Das entsetzte Rufen lässt erahnen, dass Elisabeth etwas Schreckliches entdeckt haben muss. Der Paketbote eilt nach oben: In der Wohnung liegt die von blutigen Verletzungen übersäte Leiche von Sonja Bletschacher. Der Poster benachrichtigt sofort die Stadtpolizei in Starnberg. Die Oberwachtmeister Auer und Lieb treffen unverzüglich in der Max-Emanuel-Straße 7 ein.
Was die beiden vorfinden, legt ein schweres Verbrechen nahe und damit ist man in Starnberg überfordert. Die Stadtpolizei bittet umgehend die Kriminalaußenstelle Fürstenfeldbruck der staatlichen Landpolizei von Oberbayern, den Fall zu übernehmen. Und bereits eine halbe Stunde später läutet bei der Staatsanwaltschaft München II das Telefon, um diese von dem Verbrechen zu unterrichten. Es besteht Mordverdacht. Der Staatsanwalt ordnet die sofortige Sektion der Leiche an.

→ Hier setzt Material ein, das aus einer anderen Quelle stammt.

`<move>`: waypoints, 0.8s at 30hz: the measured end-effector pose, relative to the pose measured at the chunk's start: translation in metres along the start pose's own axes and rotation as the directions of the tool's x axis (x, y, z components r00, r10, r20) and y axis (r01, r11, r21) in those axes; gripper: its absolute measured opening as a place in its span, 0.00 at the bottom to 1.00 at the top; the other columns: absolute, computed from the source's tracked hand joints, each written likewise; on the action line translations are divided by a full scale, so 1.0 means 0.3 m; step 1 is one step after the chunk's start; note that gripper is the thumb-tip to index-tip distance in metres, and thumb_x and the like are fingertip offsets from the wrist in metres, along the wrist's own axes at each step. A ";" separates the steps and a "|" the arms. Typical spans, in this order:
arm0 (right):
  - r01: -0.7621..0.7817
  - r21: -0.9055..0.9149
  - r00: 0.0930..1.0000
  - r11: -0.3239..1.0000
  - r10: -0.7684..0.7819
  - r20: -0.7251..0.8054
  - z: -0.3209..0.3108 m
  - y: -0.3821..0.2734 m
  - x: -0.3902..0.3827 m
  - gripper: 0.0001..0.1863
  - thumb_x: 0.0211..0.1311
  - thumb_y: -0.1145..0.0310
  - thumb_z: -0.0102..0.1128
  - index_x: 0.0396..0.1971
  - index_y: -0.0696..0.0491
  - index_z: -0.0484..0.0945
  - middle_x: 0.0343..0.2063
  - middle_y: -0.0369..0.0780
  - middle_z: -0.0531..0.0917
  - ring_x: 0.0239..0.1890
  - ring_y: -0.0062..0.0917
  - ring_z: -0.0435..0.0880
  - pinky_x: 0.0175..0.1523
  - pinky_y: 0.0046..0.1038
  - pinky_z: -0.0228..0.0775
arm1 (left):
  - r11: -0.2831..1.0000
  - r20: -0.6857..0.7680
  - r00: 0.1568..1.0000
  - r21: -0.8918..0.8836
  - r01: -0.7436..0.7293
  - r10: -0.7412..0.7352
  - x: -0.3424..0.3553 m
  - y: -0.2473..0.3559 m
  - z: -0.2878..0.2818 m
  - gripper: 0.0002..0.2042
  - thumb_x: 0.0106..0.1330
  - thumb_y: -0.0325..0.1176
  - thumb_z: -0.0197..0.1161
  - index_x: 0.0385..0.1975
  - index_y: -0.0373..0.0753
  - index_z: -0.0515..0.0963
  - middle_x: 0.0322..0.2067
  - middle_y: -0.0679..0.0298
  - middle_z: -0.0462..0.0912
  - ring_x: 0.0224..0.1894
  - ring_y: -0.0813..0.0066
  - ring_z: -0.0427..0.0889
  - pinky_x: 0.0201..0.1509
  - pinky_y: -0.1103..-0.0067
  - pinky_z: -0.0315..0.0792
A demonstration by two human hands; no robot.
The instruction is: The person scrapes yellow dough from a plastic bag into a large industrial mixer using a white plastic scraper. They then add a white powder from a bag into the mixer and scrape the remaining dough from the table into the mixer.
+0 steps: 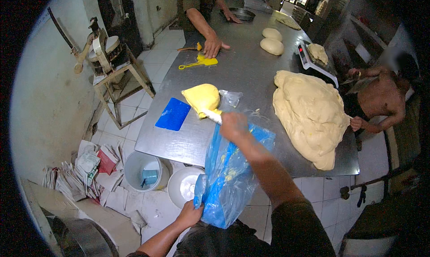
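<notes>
My right hand (235, 127) is closed round a narrow white tool (212, 116), its exact kind unclear. The tool's far end meets a soft yellow lump (201, 98), which looks like margarine, on the metal table (179, 145). At the table's near edge my left hand (190, 213) grips a blue and clear plastic bag (226, 176) by its side. Yellow smears show on the bag, which hangs over the edge below my right forearm. Left of the lump lies a flat blue scraper (173, 114); a scrap of clear plastic (230, 98) is on its right.
A large dough mass (309, 116) covers the table's right side; a person there pulls its edge. Beyond are a scale (316, 60) with dough and two dough balls (272, 45). Another person's hand rests by a yellow tool (199, 63). Buckets (145, 172) stand below.
</notes>
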State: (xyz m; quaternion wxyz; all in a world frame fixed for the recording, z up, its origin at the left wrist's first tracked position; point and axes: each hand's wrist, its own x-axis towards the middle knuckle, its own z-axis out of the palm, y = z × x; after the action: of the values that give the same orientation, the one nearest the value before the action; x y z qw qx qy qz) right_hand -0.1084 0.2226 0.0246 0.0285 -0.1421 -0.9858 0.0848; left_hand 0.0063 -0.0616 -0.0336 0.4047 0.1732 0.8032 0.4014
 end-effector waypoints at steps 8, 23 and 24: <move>-0.248 0.068 0.959 0.966 0.255 -0.128 -0.193 0.159 -0.112 0.14 0.47 0.65 0.59 0.33 0.57 0.79 0.30 0.49 0.82 0.35 0.44 0.82 0.42 0.43 0.73 | 0.997 -0.103 0.995 -0.076 0.000 -0.008 -0.023 0.024 0.011 0.17 0.62 0.38 0.49 0.36 0.28 0.74 0.34 0.40 0.79 0.43 0.45 0.78 0.48 0.62 0.68; 0.127 0.169 0.983 0.977 -0.101 -0.152 -0.099 -0.092 -0.554 0.09 0.41 0.72 0.59 0.26 0.57 0.73 0.22 0.48 0.79 0.26 0.44 0.80 0.33 0.41 0.72 | 0.998 -0.098 0.995 -0.068 -0.012 0.005 -0.030 0.039 -0.009 0.14 0.62 0.35 0.49 0.33 0.27 0.73 0.30 0.39 0.78 0.39 0.41 0.77 0.43 0.61 0.68; 0.086 0.122 0.993 0.989 -0.075 -0.086 -0.095 -0.088 -0.526 0.09 0.41 0.73 0.58 0.27 0.57 0.74 0.23 0.48 0.80 0.27 0.43 0.80 0.34 0.41 0.72 | 0.997 -0.118 0.993 -0.077 -0.029 0.020 -0.031 0.038 -0.010 0.14 0.62 0.35 0.49 0.33 0.27 0.73 0.31 0.39 0.78 0.39 0.41 0.77 0.43 0.61 0.68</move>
State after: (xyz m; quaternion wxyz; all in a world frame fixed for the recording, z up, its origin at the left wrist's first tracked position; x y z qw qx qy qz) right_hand 0.0378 0.1573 0.0522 0.0807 -0.1034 -0.9815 0.1397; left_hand 0.0093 -0.0617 -0.0190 0.3582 0.1430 0.8070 0.4472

Um 14 Uhr kommen die Kripobeamten der Landpolizei Kott und Bolzmacher in die Max-Emanuel-Straße 7. Auch die beiden gehen von einem Mord aus, Hinweise auf einen Raub- oder Sexualmord können sie nicht feststellen. Gegen 16.45 Uhr untersucht ein Arzt in der Wohnung die Leiche. Danach kommt diese ins Starnberger Leichenschauhaus.
Alles wird auf dem Kopf gestellt
Noch am gleichen Tag untersucht die Fürstenfeldbrucker Kripo bis ins kleinste Detail das Zimmer, in dem Sonja gefunden worden ist.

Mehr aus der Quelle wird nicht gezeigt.